→ **Aim of the task**
The complete listing should be copied out exactly.

→ **Data for analysis**

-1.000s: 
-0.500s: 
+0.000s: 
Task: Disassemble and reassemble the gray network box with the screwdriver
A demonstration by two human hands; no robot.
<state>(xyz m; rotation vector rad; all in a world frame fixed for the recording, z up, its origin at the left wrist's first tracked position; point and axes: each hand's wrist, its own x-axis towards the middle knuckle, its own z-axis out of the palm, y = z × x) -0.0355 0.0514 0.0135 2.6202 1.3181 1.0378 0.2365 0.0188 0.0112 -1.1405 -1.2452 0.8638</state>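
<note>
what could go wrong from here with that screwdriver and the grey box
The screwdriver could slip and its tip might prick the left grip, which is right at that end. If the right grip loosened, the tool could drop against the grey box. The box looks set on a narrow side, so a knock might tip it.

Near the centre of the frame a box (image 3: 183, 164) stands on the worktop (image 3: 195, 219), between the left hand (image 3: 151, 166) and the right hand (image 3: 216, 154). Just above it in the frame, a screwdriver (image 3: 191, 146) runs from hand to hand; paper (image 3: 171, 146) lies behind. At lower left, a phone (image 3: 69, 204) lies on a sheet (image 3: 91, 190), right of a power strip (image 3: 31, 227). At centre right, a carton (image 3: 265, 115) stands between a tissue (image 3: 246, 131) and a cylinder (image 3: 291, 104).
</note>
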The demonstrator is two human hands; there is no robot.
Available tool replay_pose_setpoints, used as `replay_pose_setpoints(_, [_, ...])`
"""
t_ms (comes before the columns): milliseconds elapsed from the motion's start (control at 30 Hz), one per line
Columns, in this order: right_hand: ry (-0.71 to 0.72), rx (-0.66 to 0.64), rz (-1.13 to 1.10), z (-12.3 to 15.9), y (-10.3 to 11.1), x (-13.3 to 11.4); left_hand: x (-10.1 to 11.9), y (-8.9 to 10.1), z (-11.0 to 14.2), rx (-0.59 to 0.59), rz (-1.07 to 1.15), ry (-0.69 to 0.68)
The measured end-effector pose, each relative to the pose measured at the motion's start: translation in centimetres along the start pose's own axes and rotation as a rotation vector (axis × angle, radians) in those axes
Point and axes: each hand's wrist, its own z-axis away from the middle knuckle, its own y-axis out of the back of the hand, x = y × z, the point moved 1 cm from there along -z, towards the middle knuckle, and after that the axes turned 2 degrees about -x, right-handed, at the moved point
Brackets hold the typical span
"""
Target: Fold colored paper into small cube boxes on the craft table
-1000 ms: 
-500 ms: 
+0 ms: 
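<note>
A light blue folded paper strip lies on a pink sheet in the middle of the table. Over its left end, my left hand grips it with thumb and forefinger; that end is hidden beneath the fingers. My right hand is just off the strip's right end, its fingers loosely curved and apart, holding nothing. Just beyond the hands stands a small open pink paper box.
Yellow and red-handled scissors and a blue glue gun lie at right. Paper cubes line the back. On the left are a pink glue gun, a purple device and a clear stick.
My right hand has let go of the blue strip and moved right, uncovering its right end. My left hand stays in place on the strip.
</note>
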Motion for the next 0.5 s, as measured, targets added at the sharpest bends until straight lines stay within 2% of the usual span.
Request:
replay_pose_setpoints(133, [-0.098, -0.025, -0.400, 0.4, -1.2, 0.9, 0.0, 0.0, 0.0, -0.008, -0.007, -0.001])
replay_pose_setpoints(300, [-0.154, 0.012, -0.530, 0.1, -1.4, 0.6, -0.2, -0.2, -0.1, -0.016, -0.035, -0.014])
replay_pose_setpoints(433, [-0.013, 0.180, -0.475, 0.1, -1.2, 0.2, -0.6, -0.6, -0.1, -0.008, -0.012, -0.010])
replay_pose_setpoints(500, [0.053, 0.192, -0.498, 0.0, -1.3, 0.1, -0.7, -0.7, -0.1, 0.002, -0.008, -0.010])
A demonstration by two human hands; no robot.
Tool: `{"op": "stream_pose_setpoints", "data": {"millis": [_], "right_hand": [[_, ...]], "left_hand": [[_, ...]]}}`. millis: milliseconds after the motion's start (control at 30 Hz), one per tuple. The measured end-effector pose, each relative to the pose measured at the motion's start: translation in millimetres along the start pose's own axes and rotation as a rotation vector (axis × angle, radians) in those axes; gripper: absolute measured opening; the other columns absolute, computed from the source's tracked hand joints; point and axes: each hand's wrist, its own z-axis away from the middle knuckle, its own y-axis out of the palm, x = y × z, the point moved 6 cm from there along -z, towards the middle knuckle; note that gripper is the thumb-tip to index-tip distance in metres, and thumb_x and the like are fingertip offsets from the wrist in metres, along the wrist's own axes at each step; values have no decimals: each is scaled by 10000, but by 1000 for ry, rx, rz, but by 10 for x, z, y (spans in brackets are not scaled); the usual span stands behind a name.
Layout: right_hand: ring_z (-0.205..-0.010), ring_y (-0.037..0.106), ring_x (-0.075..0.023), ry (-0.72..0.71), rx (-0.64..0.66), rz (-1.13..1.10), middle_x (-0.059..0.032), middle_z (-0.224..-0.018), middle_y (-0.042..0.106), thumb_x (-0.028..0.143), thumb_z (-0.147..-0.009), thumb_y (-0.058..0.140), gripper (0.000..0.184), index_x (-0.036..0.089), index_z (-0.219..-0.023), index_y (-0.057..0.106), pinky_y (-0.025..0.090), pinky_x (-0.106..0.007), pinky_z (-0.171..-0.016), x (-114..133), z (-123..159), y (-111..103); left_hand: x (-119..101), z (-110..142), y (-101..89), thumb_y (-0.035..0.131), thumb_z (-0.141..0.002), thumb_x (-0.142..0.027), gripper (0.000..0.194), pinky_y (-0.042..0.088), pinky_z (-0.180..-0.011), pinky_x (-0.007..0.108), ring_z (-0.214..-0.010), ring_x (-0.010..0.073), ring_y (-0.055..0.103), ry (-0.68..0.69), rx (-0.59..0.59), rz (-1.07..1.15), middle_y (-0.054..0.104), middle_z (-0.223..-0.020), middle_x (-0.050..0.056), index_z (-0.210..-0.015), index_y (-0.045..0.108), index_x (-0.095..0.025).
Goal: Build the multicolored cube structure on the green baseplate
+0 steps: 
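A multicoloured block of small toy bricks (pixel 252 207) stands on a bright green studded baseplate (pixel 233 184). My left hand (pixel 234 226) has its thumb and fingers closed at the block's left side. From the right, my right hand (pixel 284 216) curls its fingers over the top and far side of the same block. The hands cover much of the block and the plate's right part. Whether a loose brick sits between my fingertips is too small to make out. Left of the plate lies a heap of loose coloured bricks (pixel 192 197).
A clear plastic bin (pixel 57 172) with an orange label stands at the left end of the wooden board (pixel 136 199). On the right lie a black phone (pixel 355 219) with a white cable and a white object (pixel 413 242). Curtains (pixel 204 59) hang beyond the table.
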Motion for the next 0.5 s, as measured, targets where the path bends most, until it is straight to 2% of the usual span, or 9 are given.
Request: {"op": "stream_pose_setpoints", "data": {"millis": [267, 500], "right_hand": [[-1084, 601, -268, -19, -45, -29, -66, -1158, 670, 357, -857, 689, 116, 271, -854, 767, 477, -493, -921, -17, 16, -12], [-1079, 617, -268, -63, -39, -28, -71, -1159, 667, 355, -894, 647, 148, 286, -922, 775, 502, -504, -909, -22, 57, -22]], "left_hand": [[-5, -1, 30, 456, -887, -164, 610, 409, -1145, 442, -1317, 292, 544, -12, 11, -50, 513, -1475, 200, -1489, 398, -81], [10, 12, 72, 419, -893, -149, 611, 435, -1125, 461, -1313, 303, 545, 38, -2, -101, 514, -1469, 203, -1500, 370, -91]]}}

→ **Final answer**
-1.000s: 
-0.500s: 
+0.000s: 
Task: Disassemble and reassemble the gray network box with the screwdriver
A demonstration by two human hands; no robot.
<state>(xyz m; rotation vector rad; all in a world frame fixed for the recording, z up, its origin at the left wrist's first tracked position; point and axes: each hand's wrist, its own x-axis towards the middle knuckle, its own z-axis out of the palm, y = z × x) -0.0355 0.0514 0.0135 2.6202 1.3181 1.0378 0.2365 0.0188 0.0112 -1.1405 -1.2452 0.8638</state>
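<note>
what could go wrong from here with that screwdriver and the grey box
The screwdriver could slip and its tip might prick the left grip, which is right at that end. If the right grip loosened, the tool could drop against the grey box. The box looks set on a narrow side, so a knock might tip it.

Near the centre of the frame a box (image 3: 183, 164) stands on the worktop (image 3: 195, 219), between the left hand (image 3: 151, 166) and the right hand (image 3: 216, 154). Just above it in the frame, a screwdriver (image 3: 191, 146) runs from hand to hand; paper (image 3: 171, 146) lies behind. At lower left, a phone (image 3: 69, 204) lies on a sheet (image 3: 91, 190), right of a power strip (image 3: 31, 227). At centre right, a carton (image 3: 265, 115) stands between a tissue (image 3: 246, 131) and a cylinder (image 3: 291, 104).
</note>
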The demonstrator is two human hands; there is no robot.
Available tool replay_pose_setpoints, used as `replay_pose_setpoints(_, [_, ...])`
"""
t_ms (comes before the columns): milliseconds elapsed from the motion's start (control at 30 Hz), one per line
Columns, in this order: right_hand: ry (-0.71 to 0.72), rx (-0.66 to 0.64), rz (-1.13 to 1.10), z (-12.3 to 15.9), y (-10.3 to 11.1), x (-13.3 to 11.4); left_hand: x (-10.1 to 11.9), y (-8.9 to 10.1), z (-11.0 to 14.2), rx (-0.59 to 0.59), rz (-1.07 to 1.15), ry (-0.69 to 0.68)
The measured end-effector pose, each relative to the pose measured at the motion's start: translation in centimetres along the start pose's own axes and rotation as a rotation vector (axis × angle, radians) in those axes
Point and axes: each hand's wrist, its own z-axis away from the middle knuckle, its own y-axis out of the back of the hand, x = y × z, the point moved 1 cm from there along -z, towards the middle knuckle, and after that the axes turned 2 degrees about -x, right-handed, at the moved point
Brackets hold the typical span
"""
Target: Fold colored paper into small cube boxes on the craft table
-1000 ms: 
-500 ms: 
+0 ms: 
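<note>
A light blue folded paper strip lies on a pink sheet in the middle of the table. Over its left end, my left hand grips it with thumb and forefinger; that end is hidden beneath the fingers. My right hand is just off the strip's right end, its fingers loosely curved and apart, holding nothing. Just beyond the hands stands a small open pink paper box.
Yellow and red-handled scissors and a blue glue gun lie at right. Paper cubes line the back. On the left are a pink glue gun, a purple device and a clear stick.
My right hand has let go of the blue strip and moved right, uncovering its right end. My left hand stays in place on the strip.
</note>
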Motion for the next 0.5 s, as measured, targets added at the sharpest bends until straight lines stay within 2% of the usual span.
Request:
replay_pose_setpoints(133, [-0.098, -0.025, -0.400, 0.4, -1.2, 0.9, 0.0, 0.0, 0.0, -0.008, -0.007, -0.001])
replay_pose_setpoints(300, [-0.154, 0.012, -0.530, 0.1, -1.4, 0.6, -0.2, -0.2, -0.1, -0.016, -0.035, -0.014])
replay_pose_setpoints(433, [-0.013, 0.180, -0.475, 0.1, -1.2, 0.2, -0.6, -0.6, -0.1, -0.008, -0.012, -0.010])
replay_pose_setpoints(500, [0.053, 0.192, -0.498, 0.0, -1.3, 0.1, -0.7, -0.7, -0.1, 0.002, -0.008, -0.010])
A demonstration by two human hands; no robot.
Tool: `{"op": "stream_pose_setpoints", "data": {"millis": [_], "right_hand": [[_, ...]], "left_hand": [[_, ...]]}}`. millis: milliseconds after the motion's start (control at 30 Hz), one per tuple. The measured end-effector pose, each relative to the pose measured at the motion's start: translation in millimetres along the start pose's own axes and rotation as a rotation vector (axis × angle, radians) in those axes; gripper: absolute measured opening; the other columns absolute, computed from the source's tracked hand joints; point and axes: each hand's wrist, its own z-axis away from the middle knuckle, its own y-axis out of the palm, x = y × z, the point moved 6 cm from there along -z, towards the middle knuckle; note that gripper is the thumb-tip to index-tip distance in metres, and thumb_x and the like are fingertip offsets from the wrist in metres, along the wrist's own axes at each step; values have no decimals: each is scaled by 10000, but by 1000 for ry, rx, rz, but by 10 for x, z, y (spans in brackets are not scaled); the usual span stands behind a name.
Layout: right_hand: ring_z (-0.205..-0.010), ring_y (-0.037..0.106), ring_x (-0.075..0.023), ry (-0.72..0.71), rx (-0.64..0.66), rz (-1.13..1.10), middle_x (-0.059..0.032), middle_z (-0.224..-0.018), middle_y (-0.042..0.106), thumb_x (-0.028..0.143), thumb_z (-0.147..-0.009), thumb_y (-0.058..0.140), gripper (0.000..0.184), index_x (-0.036..0.089), index_z (-0.219..-0.023), index_y (-0.057..0.106), pinky_y (-0.025..0.090), pinky_x (-0.106..0.007), pinky_z (-0.171..-0.016), x (-114..133), z (-123..159), y (-111..103); left_hand: x (-119..101), z (-110..142), y (-101..89), thumb_y (-0.035..0.131), thumb_z (-0.141..0.002), thumb_x (-0.142..0.027), gripper (0.000..0.194), pinky_y (-0.042..0.088), pinky_z (-0.180..-0.011), pinky_x (-0.007..0.108), ring_z (-0.214..-0.010), ring_x (-0.010..0.073), ring_y (-0.055..0.103), ry (-0.68..0.69), rx (-0.59..0.59), rz (-1.07..1.15), middle_y (-0.054..0.104), middle_z (-0.223..-0.020), middle_x (-0.050..0.056), index_z (-0.210..-0.015), index_y (-0.045..0.108), index_x (-0.095..0.025).
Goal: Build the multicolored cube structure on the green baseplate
+0 steps: 
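A multicoloured block of small toy bricks (pixel 252 207) stands on a bright green studded baseplate (pixel 233 184). My left hand (pixel 234 226) has its thumb and fingers closed at the block's left side. From the right, my right hand (pixel 284 216) curls its fingers over the top and far side of the same block. The hands cover much of the block and the plate's right part. Whether a loose brick sits between my fingertips is too small to make out. Left of the plate lies a heap of loose coloured bricks (pixel 192 197).
A clear plastic bin (pixel 57 172) with an orange label stands at the left end of the wooden board (pixel 136 199). On the right lie a black phone (pixel 355 219) with a white cable and a white object (pixel 413 242). Curtains (pixel 204 59) hang beyond the table.
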Motion for the next 0.5 s, as measured, targets where the path bends most, until it is straight to 2% of the usual span, or 9 are given.
Request: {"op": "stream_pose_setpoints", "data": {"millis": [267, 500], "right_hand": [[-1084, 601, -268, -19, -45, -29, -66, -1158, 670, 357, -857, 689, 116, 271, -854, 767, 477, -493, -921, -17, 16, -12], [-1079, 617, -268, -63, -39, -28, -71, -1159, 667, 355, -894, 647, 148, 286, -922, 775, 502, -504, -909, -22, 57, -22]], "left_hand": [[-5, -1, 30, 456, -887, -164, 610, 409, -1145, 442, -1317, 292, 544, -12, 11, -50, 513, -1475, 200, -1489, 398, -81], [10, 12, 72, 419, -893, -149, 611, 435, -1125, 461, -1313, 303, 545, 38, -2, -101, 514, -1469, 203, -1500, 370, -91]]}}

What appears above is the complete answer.